May 25, 2020

# General Considerations and Assumptions in the Soil Stability Analysis

1. Test samples to determine the cohesion and internal friction angle.
If the analysis is for a natural slope, it is essential that the sample is not disturbed. In aspects as important as the cutting application rate and the initial consolidation state, the condition of the test should represent as close as possible to the most unfavorable conditions that may occur in the real slope.

2. The study of the elements that are known to enter but that can not be explained in the calculations.
The most important element of these elements is the progressive cracking that will begin at the top of the slope where the ground is in tension and, aided by the pressure of the water, can progress to a considerable depth. In addition, there are the effects of the inhomogeneous nature of the typical soil and other variations of the ideal conditions that must be assumed.

3. Computing
If a slope is going to fail along a surface, all the shear strength must be overcome along that surface, which then becomes a rupture surface. Anyone like ABC in Fig. 2 (b) represents one of an infinite number of possible traces in which a failure could occur.
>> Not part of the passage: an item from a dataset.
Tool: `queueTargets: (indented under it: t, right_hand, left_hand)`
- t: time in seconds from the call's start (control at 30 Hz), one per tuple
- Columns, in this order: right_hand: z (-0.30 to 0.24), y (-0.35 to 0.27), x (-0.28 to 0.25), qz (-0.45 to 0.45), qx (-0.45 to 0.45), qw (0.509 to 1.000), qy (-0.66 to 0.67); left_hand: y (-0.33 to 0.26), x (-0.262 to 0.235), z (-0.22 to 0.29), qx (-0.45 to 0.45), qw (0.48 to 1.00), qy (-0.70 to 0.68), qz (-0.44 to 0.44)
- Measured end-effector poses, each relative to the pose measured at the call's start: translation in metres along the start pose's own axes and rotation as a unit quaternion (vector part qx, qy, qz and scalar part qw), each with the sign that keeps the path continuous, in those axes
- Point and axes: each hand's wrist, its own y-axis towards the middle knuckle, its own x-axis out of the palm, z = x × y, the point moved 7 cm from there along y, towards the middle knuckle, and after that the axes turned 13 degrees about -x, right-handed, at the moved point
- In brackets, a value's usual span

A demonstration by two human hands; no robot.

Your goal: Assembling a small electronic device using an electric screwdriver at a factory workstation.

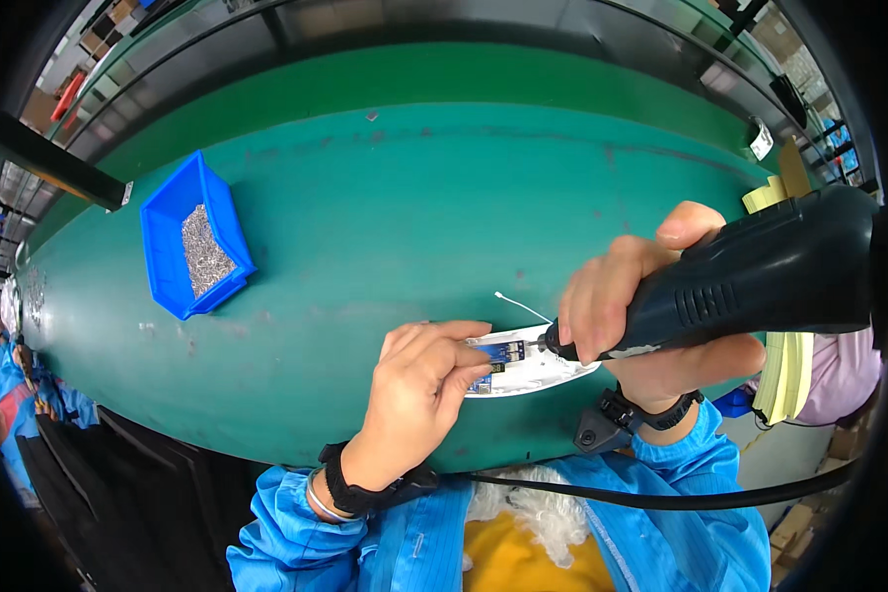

It is assumed that the problem is two-dimensional, which theoretically requires a long length of slope normal to the section.
It is assumed that the shear strength of the soil follows Mohr Coulomb’s law

Τ or s = c̕+ σ’ tan φ̕

Where, c’ ‐ effective unit cohesion
σ’= effective normal stress on the surface of rupture = (σ ‐ u)
σ ‐ total normal stress on the surface of rupture
u ‐ pore water pressure on the surface of rupture
φ̕= effective angle of internal friction.
The element of great importance is the loss of resistance to the cut that many clays show when they are subjected to a high cutting tension. The stress-strain curves for said clay show that the voltage increases when the voltage increases to a maximum value, after which it decreases and approaches a final value that can be much less than the maximum.
Since a rupture surface tends to develop progressively instead of all points in the same state of tension, it is usually the final value that must be used for the shear strength instead of the maximum value.